As mentioned in a comment, Treasury bonds aren't good proxy for a risk-free rate and usually not used. E.g. Bloomberg wouldn't even allow you to select them on all their derivatives pricers. See here for some details. You can find an example of a SOFR swap in this quant se answer. Vendors like Bloomberg will have market quoted swaps for all sorts of tenors and stripped curves to allow you to get the exact quote needed for any option tenor. If you do not have BBG (or anything similar) at work, you can try a public library or university library. Chathamfinancial has some basic tenors which should be sufficient to get reasonable values if you don't have access to a more complete data source.

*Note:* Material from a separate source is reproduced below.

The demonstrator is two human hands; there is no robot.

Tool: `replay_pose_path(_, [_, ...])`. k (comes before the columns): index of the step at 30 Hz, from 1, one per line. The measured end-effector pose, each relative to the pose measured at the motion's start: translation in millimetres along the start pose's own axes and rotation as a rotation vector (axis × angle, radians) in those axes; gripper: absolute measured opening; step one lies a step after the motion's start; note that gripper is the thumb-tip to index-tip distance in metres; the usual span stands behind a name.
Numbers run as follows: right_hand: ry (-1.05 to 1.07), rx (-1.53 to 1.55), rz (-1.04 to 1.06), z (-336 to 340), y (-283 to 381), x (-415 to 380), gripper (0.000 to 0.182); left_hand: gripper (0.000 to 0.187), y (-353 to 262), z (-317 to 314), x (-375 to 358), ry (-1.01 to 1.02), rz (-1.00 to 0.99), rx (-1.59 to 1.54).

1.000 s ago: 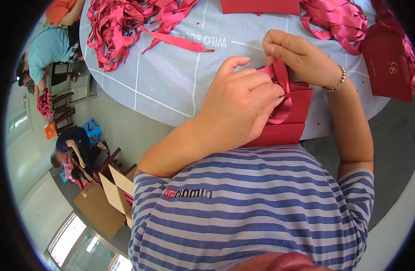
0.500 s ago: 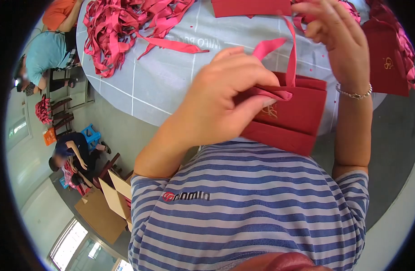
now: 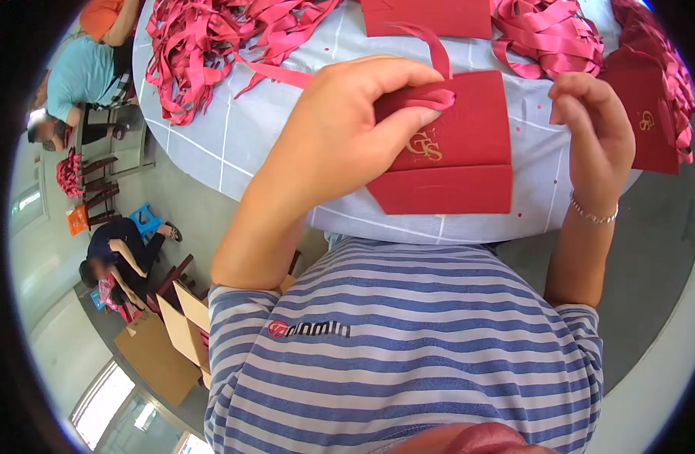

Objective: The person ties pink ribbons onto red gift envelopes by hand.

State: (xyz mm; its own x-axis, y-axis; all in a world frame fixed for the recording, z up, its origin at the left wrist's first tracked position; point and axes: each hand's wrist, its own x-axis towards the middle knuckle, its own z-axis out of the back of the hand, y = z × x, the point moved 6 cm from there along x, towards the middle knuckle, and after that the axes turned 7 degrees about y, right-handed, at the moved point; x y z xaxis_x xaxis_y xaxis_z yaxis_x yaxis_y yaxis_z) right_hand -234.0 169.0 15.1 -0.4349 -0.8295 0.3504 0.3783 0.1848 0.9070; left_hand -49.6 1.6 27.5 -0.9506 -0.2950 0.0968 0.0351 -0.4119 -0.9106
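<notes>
My left hand [image 3: 347, 125] grips the top edge of a small red paper bag [image 3: 480, 129] with a gold logo. Its thumb presses a folded pink ribbon [image 3: 442, 97] against the bag's front. Another length of that ribbon rises in a loop behind the bag's top. The bag is held flat-looking over the near part of the table, its folded bottom toward me. To the right of the bag, apart from it, my right hand [image 3: 601, 140] is raised with loosely curled fingers. Nothing shows between its thumb and fingers.
A cloth-covered table [image 3: 279, 163] carries a pink ribbon heap [image 3: 188, 60] at left and a ribbon bundle [image 3: 552, 38] at back right. Another red bag [image 3: 427, 17] lies at the back. Ribboned bags [image 3: 643, 113] sit at right. Seated people [image 3: 120, 242] and an open carton [image 3: 185, 318] are at left.
My right hand has let go of the ribbon and come down toward me on the right. My left hand has moved up and left with the bag, which now faces up more squarely.
</notes>
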Motion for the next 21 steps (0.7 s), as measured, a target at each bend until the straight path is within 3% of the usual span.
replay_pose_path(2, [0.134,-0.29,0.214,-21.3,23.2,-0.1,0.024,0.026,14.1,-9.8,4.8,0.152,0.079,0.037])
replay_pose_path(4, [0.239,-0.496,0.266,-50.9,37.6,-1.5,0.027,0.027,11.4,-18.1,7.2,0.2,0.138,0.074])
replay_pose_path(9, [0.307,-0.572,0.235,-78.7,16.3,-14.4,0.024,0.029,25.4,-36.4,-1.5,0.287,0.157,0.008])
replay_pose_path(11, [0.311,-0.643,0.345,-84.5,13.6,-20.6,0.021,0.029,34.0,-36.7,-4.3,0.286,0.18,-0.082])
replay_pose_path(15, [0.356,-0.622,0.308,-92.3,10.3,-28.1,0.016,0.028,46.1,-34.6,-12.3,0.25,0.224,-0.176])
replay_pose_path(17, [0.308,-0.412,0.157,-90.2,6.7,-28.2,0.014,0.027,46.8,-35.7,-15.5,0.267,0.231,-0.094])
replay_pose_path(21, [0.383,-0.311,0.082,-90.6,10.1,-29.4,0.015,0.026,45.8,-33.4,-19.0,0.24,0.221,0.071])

There is no need to adjust for inflation. Finance is about nominal values and option pricing is all about hedging and replication, leaving only the risk-free return.

However, the risk-free rate is only a minor input detail when pricing American options. Generally, these options are price quoted anyways. You cannot simply input values in the Black Scholes equation because there exists no closed form solution for American options. Frequently, the Cox-Ross-Rubenstein Model - CRR is used, which is a recombining binomial tree. It is a particular case of an explicit FDM scheme.

There are many papers discussing alternatives to CRR - see for example Andreasen, American Option Pricing in a Tick from Saxo Bank or Bank of America Merrill Lynch where the author claims to be able to improve the efficiency of American option pricing algorithms by at least 4 orders of magnitude. This Risk.net article also discusses fast and stable American option pricing with FDM.

CRR itself has also been modified because the convergence of the binomial tree-based value to the limit is not monotone but rather oscillatory. This observation was the basis for a method developed by Leisen and Reimer (LR) (1996) to compute accurate results with a "minimum" number of time steps.

Voladynamics also uses LR. The link has a presentation that provides an excellent summary of the complexities of dividend modelling that arise when pricing equity options. Voladynamics comes in places where things get really difficult, namely trying to fit vol surfaces. You can find a description of the commonly used steps in this quant se answer.

My point was really that I would not spend too much time worrying about an appropriate risk free rate if you are just trying to get something working on your own for educational purposes. There are many more challenging and complex issues that need to be solved before you need to worry about the exact risk free rate to be used in the model.